§ WHAT THE TASK ASKS
The pictures must be left out, while the rest of the data is copied exactly.

§ COLLECTED MATERIAL
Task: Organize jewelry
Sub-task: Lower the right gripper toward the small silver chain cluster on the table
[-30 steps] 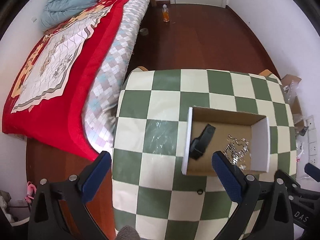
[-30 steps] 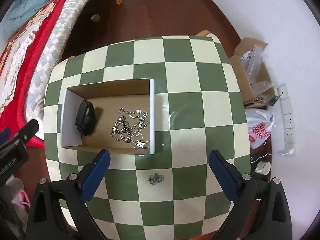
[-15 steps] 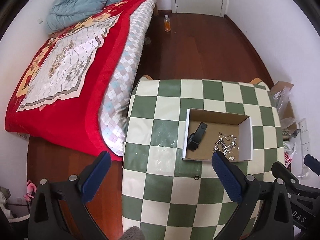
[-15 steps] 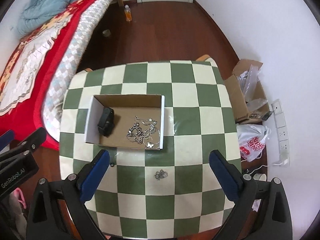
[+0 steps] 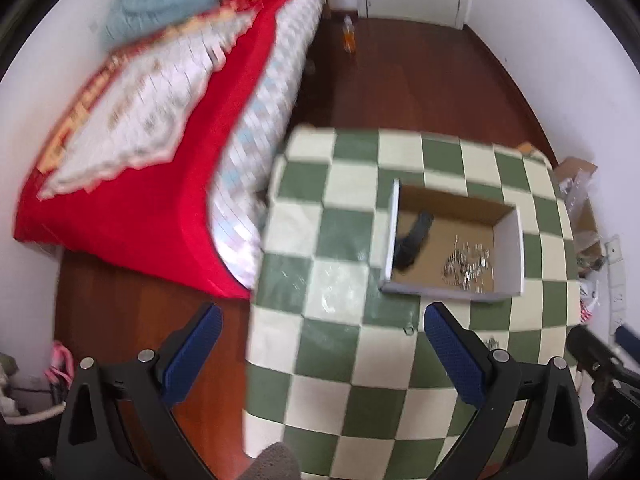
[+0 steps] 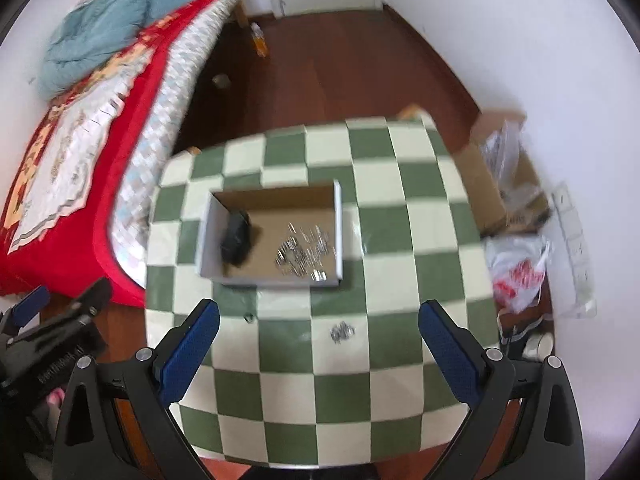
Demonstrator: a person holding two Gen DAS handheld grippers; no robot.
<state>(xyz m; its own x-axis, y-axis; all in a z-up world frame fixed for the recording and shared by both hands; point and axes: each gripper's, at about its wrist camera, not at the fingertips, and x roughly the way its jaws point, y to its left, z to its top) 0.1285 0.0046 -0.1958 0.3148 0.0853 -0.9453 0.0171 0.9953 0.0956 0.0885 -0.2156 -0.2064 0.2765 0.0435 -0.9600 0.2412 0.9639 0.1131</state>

§ ANSWER TO THE PROBLEM
Task: Organize jewelry
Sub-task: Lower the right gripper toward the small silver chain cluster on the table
[-30 steps] 
[-30 steps] 
[-15 steps] 
[-15 steps] 
[+0 steps] 
[+0 steps] 
Demonstrator: a person holding two Gen DAS handheld grippers; no robot.
<state>(xyz m; its own x-axis, y-axis; all in a z-up world frame fixed for the recording and shared by both hands; point and axes: each gripper's, at about its wrist camera, not at the fingertips, and x roughly the way its jaws point, y to its left, z to its top) 0.1285 0.0046 -0.1958 0.3148 0.0853 -0.9453 0.0171 0.9953 0.0956 0.0885 -0.2156 -0.2064 0.2765 0.0435 -0.9600 0.2412 0.9639 0.1131</state>

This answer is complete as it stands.